Table 2 Summary of the uptake and utilization of biosimilars and their price differences to the reference products in Finland during the observation period from 1 January 2009 (somatropin and epoetin) or the first biosimilar market entry (other active substances) to 31 August 2020 [20,21,22,23]

The combined utilization of the reference product and its biosimilars, measured by DDDs, was the highest for insulin glargine, followed by enoxaparin, adalimumab, insulin lispro, and etanercept at the end of the observation period. The sales of the first biosimilars of these five active substances started in the first month when entering the market (Table 2). Biosimilars for other active substances that entered the market during the observation period were not sold during the first month. Six active substances had multiple biosimilars on the market during the observation period. The first biosimilar of the active substance had the largest market share by the end of the observation period, except filgrastim, whose second biosimilar had the largest market share.

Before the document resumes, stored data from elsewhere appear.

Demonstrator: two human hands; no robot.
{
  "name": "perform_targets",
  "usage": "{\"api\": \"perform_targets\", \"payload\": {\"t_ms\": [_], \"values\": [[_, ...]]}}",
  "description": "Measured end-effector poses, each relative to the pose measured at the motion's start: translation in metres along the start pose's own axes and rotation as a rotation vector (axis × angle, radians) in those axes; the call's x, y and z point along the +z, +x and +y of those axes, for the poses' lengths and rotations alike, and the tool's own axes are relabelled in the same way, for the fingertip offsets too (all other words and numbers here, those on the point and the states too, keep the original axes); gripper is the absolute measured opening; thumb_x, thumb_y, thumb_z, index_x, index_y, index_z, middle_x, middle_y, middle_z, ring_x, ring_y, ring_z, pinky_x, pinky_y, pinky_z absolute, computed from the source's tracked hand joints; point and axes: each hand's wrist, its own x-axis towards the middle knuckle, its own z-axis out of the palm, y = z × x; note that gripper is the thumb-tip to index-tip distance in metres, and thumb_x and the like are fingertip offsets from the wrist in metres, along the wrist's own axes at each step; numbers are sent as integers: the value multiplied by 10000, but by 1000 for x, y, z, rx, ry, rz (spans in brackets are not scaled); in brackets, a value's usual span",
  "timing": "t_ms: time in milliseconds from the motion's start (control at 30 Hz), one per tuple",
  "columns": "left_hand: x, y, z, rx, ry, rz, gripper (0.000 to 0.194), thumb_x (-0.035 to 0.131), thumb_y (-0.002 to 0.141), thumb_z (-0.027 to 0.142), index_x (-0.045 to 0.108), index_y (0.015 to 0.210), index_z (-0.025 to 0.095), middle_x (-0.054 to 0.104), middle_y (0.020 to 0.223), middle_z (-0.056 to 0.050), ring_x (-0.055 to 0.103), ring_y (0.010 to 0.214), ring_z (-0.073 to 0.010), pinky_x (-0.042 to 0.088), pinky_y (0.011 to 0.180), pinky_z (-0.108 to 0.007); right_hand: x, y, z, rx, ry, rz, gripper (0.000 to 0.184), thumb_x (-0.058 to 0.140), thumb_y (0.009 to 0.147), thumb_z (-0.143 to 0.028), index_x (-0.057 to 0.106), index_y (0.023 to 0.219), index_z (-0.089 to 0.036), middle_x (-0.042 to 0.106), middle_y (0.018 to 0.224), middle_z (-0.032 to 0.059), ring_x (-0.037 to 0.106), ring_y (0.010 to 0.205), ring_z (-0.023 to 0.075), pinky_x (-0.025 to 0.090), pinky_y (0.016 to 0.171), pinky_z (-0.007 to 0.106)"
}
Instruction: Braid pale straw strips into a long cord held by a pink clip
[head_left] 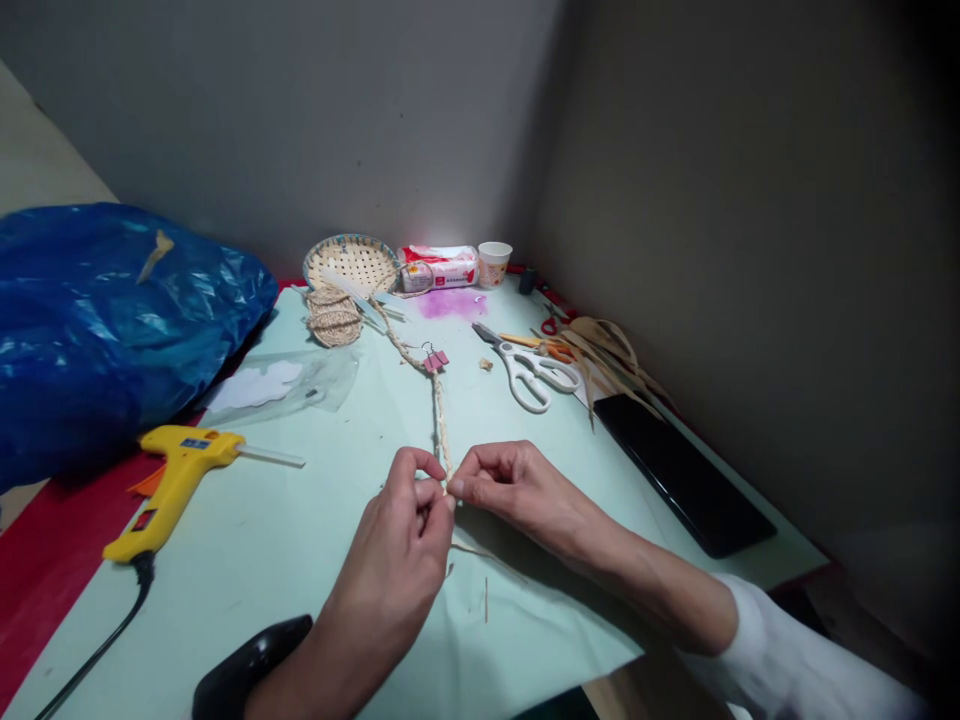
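Observation:
A thin braided cord [441, 410] of pale plant fibre runs up the middle of the table. A pink binder clip [435, 361] grips it farther up, and beyond the clip the cord bends left toward a ball of twine [334, 316]. My left hand [409, 530] pinches the near end of the braid between thumb and fingers. Close against it, my right hand [502, 478] pinches the same end from the right. A loose fibre strand [491, 562] trails below the hands to the right. The fingertips partly hide the braid's end.
On the left lie a yellow glue gun [176, 485] and a blue plastic bag [112, 330]. At the back stand a woven basket [352, 262], a pink-white packet [439, 270] and a paper cup [495, 264]. White-handled scissors [536, 375], fibre strips [611, 350] and a black phone [682, 475] lie right.

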Motion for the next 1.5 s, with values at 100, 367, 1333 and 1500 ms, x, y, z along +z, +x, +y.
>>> {"api": "perform_targets", "payload": {"t_ms": [100, 367, 1333, 1500], "values": [[0, -2, 3, 31, 88, 8, 60, 379, 906, 290, 349, 942, 253, 445, 558, 90, 427, 537, -141, 308, 549, -272, 2, -1, 0, 30, -24, 22, 111, 593, 771, -200, 585, 686, -128, 393, 538, -66, 281, 504, 62, 198, 478, 219], [-13, -2, 15, 57, 223, -103, 109, 429, 910, 327, 457, 859, 235, 532, 582, 74, 464, 546, -138, 323, 574, -265, -1, -5, -2, -27, -63, -26, 76, 530, 814, -178, 565, 761, -137, 574, 614, -16, 473, 586, 87, 345, 579, 206], [3, -22, 9, 543, 512, 143, 158, 520, 878, 250, 640, 791, 195, 647, 743, -68, 601, 706, -212, 406, 630, -313, 2, -7, -5, 56, 444, 3, 69, 609, 764, -171, 571, 717, -138, 549, 574, -26, 386, 490, 66, 236, 487, 209], [-17, 3, 19, -108, -202, -125, 266, 540, 864, 434, 585, 948, 186, 570, 705, 9, 331, 437, -66, 232, 421, -217, 2, -7, -1, -38, 431, -23, 66, 577, 776, -157, 567, 713, -139, 584, 598, -3, 540, 611, 113, 399, 675, 243]]}}
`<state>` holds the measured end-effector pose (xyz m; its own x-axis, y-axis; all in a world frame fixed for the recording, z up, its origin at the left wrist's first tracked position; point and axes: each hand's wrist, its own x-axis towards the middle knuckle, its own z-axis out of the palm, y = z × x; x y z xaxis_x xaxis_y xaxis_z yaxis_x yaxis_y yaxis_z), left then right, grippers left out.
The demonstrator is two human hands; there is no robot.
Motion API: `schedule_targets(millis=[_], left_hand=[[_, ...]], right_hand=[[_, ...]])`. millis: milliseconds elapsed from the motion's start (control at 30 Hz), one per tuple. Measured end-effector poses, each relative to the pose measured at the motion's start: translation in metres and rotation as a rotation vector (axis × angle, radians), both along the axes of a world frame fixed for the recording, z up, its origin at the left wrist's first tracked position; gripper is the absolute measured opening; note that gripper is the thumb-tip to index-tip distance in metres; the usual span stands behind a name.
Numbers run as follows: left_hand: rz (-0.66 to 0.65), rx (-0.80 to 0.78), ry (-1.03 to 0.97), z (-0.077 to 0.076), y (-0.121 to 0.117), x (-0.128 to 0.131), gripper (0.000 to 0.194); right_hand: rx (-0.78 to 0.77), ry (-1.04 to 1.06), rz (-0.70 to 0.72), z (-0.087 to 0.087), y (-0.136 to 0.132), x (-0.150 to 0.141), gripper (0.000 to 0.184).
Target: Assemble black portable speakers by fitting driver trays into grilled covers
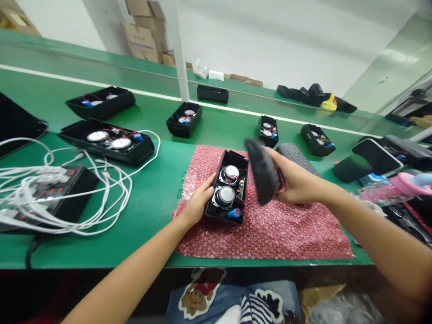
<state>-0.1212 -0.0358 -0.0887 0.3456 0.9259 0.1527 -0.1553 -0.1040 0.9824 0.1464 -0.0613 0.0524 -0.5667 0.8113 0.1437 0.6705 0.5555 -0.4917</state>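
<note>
A black open speaker housing point(243, 200) lies on a sheet of red bubble wrap point(216, 243), showing two round speaker drivers, a small green circuit board, red wires and a blue cylinder. My left hand point(197, 200) grips its left side, with fingers against the edge. To the right of the housing, my right hand point(293, 177) is closed around a dark rounded object point(261, 173) raised above the wrap. Motion blurs that object, and its kind is unclear. Behind my right hand lies a grey perforated cover point(297, 155), partly hidden.
More open speaker housings stand along the green bench, including one at left point(111, 141) and one at back point(185, 120). White cables point(114, 216) tangle over a black box point(79, 193) at left. A pink bottle point(388, 191) and a phone-like slab point(378, 153) are at right.
</note>
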Motion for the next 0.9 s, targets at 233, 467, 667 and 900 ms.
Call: schedule_targets(millis=[233,467,667,900], left_hand=[[0.033,-0.065,-0.092,-0.004,0.005,0.002,0.064],[0.099,-0.017,-0.05,-0.007,0.009,0.003,0.065],[0.132,0.005,-0.007,-0.011,0.009,0.004,0.058],[0.125,0.014,-0.007,-0.01,0.008,0.004,0.056]], right_hand=[[0.252,-0.814,0.506,-0.01,0.048,-0.055,0.095],[0.326,-0.871,0.651,-0.028,0.083,-0.072,0.091],[0.337,-0.84,0.673,-0.028,0.092,-0.062,0.101],[0.325,-0.849,0.694,-0.03,0.101,-0.07,0.104]])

Non-biosimilar competitors Toujeo® and Liprolog® had gained remarkable market shares (32% and 49%, respectively) at the end of the observation period (Table 2, ESM). After their introduction to the market, competitors’ uptakes were the same or more efficient than biosimilar uptake of the same active ingredient.

Price Evolution of Biosimilars

Seven of the first biosimilars were 26–31% lower priced than the reference product when the biosimilar was first sold (Table 2, ESM). The first biosimilar of the insulin glargine had the smallest price difference to the reference product (15%), and the first biosimilar of enoxaparin had the largest (42%). For all active substances, apart from enoxaparin, biosimilar prices either remained steady or decreased over the observation period from 1 January, 2009 (somatropin and epoetin) or the first biosimilar market entry (other active substances) to 31 August, 2020. The combined wholesale weighted average price of enoxaparin biosimilars increased by 22%.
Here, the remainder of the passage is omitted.